--- REQUIRED WORK ---
When you reach the line in the data below that contains "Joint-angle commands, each", please start repeating lines exactly, and stop after the line that contains "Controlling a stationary", repeating nothing else.

[RECORDS FOR THE TASK — start]

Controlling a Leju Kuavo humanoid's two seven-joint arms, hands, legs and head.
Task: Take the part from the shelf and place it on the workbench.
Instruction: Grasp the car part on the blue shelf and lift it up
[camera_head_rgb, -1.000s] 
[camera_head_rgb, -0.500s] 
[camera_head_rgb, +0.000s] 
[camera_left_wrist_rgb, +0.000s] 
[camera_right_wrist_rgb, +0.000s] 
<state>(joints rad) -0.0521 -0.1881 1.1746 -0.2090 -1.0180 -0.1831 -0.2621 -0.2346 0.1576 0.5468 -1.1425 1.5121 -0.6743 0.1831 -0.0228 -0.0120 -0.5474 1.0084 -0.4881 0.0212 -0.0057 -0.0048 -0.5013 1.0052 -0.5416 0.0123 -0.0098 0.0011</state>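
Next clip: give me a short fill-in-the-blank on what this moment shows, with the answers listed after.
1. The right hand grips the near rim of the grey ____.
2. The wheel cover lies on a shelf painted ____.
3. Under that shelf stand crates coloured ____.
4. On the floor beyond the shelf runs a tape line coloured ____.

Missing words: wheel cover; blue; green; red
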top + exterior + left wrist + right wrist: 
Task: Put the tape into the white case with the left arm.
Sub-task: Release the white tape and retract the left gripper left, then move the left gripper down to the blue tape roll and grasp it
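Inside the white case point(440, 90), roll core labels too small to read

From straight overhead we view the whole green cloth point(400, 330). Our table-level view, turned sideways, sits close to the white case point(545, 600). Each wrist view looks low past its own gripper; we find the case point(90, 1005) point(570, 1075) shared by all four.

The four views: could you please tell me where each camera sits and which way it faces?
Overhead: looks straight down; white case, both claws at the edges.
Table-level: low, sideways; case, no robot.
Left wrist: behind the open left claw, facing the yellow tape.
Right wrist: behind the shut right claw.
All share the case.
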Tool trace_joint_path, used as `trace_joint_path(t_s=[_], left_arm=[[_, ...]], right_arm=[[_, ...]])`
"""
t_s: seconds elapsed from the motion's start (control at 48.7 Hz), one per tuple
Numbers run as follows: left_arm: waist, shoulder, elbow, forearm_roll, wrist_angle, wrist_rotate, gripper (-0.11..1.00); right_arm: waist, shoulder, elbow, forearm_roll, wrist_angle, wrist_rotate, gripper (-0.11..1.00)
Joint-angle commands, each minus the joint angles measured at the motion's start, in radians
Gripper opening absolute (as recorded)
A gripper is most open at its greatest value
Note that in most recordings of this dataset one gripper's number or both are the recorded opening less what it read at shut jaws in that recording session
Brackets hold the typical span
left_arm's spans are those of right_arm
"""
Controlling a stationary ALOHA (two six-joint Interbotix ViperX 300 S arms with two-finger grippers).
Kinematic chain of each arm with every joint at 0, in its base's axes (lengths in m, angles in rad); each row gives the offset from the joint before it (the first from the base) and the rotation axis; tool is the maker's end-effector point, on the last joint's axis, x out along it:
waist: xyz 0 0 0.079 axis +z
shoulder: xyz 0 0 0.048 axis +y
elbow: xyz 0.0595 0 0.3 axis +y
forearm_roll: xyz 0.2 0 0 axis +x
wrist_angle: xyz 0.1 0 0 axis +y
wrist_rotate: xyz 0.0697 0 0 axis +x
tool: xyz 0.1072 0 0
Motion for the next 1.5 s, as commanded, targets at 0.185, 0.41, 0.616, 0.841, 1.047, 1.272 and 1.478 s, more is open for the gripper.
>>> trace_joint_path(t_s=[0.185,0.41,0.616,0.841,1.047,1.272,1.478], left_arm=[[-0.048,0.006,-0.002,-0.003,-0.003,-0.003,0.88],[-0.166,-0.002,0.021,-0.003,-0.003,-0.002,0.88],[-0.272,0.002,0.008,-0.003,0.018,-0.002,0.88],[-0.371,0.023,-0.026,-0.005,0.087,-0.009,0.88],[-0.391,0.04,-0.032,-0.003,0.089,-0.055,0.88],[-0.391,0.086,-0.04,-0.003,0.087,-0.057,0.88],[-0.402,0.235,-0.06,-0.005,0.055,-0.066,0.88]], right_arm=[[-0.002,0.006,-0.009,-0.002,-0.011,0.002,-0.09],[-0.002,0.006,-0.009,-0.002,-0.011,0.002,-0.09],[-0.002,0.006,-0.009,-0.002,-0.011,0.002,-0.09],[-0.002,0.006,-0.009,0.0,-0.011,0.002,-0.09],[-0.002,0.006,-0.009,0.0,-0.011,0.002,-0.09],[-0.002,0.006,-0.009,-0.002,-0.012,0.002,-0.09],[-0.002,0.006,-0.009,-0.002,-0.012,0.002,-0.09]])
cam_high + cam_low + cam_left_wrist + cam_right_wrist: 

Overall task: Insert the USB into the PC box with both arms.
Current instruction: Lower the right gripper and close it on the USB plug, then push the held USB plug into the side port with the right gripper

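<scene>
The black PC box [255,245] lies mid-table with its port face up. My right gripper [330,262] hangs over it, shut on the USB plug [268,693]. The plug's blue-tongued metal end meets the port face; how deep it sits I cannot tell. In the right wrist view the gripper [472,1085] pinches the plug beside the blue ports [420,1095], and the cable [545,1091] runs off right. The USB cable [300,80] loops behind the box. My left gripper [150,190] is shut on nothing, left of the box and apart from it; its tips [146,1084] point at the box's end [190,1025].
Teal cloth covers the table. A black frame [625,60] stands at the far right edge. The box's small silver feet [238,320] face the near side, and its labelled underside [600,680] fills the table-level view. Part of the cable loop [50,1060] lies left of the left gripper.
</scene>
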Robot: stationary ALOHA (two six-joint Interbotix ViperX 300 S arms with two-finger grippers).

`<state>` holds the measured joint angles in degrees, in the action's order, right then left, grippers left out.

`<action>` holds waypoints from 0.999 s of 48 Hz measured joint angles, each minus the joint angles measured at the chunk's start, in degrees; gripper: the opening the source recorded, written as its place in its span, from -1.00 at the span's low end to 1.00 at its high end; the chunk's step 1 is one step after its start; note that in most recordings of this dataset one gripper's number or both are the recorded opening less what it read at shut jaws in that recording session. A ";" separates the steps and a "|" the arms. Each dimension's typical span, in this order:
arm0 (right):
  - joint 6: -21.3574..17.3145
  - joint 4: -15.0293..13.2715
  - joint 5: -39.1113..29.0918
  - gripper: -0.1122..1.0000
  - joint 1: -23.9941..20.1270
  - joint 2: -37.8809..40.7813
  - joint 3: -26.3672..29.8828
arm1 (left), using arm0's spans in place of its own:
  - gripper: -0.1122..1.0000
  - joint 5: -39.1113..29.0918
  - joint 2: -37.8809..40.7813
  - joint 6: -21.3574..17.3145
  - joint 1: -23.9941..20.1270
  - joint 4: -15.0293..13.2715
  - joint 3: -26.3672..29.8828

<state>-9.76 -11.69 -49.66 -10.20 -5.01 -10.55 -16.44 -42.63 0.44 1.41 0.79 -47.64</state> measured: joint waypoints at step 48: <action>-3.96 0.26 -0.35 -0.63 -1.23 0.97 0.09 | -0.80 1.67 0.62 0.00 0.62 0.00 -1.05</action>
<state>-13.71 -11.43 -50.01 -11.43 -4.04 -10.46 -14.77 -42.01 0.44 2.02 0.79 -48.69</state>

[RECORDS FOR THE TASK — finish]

--- ANSWER BOX ---
Joint-angle commands, each minus the joint angles measured at the motion's start, in radians
Gripper opening absolute (as recorded)
A gripper is most open at its greatest value
Note that in most recordings of this dataset one gripper's number or both are the recorded opening less what it read at shut jaws in that recording session
Brackets hold the typical span
left_arm's spans are those of right_arm
"""
Controlling a stationary ALOHA (two six-joint Interbotix ViperX 300 S arms with two-finger grippers).

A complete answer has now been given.